Exercise instructions:
Use the entries below to count the lines that hold the word "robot"; answer with the number only.

■ ■ ■ ■ ■

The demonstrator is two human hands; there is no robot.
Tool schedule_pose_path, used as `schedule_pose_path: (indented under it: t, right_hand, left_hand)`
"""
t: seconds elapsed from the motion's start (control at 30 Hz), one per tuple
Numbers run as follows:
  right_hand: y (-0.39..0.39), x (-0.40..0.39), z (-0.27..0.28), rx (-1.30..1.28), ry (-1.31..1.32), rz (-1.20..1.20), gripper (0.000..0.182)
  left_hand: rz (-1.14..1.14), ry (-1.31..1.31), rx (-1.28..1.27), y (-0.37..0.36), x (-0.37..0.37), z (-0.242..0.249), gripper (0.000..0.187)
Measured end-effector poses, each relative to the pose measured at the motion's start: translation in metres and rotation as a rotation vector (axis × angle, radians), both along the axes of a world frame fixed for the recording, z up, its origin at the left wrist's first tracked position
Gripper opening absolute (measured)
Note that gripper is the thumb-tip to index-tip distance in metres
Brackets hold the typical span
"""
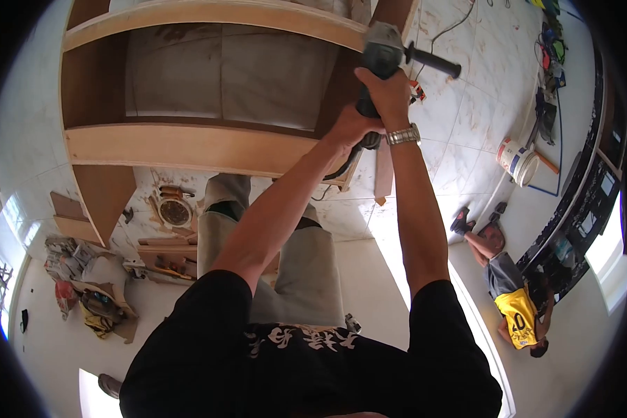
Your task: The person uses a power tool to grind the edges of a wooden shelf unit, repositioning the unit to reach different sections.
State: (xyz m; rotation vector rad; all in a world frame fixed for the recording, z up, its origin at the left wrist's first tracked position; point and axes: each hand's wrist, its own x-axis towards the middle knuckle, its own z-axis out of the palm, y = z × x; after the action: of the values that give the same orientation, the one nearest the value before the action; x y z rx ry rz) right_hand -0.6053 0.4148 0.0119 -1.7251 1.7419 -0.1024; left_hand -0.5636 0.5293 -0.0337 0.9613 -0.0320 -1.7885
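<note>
Both my hands grip an angle grinder, its grey head pointing away from me and its black side handle sticking out to the right. My right hand, with a metal watch at the wrist, wraps round the grinder's body. Closed on the rear part, just behind it, is my left hand. The tool is at the right end of a wooden cabinet frame. Whether its disc touches the wood is hidden.
A person in a yellow jersey is at the right, near a white bucket. Wood panels, a round dusty object and hand tools lie to the left. A cable crosses the tiled floor.
</note>
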Motion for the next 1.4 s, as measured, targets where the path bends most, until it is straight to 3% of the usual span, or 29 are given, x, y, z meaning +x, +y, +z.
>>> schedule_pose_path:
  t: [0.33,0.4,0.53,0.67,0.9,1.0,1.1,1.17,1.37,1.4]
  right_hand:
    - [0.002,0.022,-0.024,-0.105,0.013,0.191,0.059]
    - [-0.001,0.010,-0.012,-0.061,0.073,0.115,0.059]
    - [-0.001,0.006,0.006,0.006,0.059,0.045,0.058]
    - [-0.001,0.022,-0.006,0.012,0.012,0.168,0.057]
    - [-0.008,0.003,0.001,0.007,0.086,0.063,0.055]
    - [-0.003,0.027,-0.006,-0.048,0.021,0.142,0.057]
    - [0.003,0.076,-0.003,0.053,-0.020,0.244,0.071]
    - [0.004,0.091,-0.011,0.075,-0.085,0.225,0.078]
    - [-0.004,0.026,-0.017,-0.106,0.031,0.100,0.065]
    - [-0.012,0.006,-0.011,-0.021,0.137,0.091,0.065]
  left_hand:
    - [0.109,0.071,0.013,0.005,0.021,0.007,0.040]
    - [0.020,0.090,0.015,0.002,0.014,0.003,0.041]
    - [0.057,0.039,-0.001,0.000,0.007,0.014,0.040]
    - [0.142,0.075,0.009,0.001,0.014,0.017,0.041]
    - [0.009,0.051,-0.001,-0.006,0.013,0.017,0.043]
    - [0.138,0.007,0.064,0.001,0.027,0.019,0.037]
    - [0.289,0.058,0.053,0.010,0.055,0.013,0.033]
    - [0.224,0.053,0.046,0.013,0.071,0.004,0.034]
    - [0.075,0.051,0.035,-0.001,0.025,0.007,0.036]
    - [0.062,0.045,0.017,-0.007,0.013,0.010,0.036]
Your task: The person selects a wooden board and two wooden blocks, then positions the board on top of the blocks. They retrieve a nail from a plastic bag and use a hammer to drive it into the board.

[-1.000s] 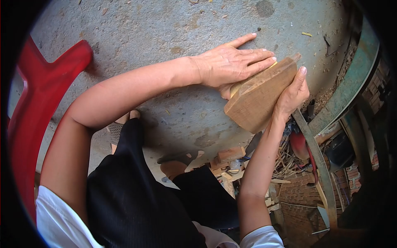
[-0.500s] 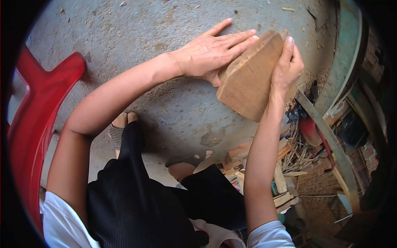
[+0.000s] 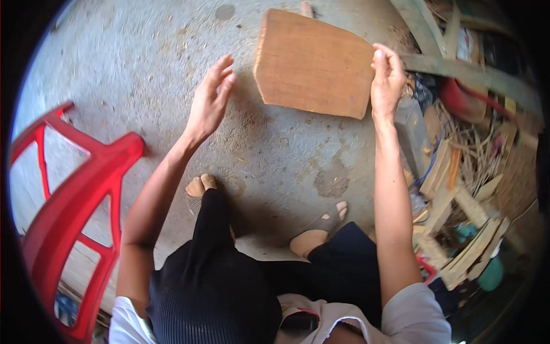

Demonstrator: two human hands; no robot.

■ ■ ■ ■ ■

Solution for this task:
2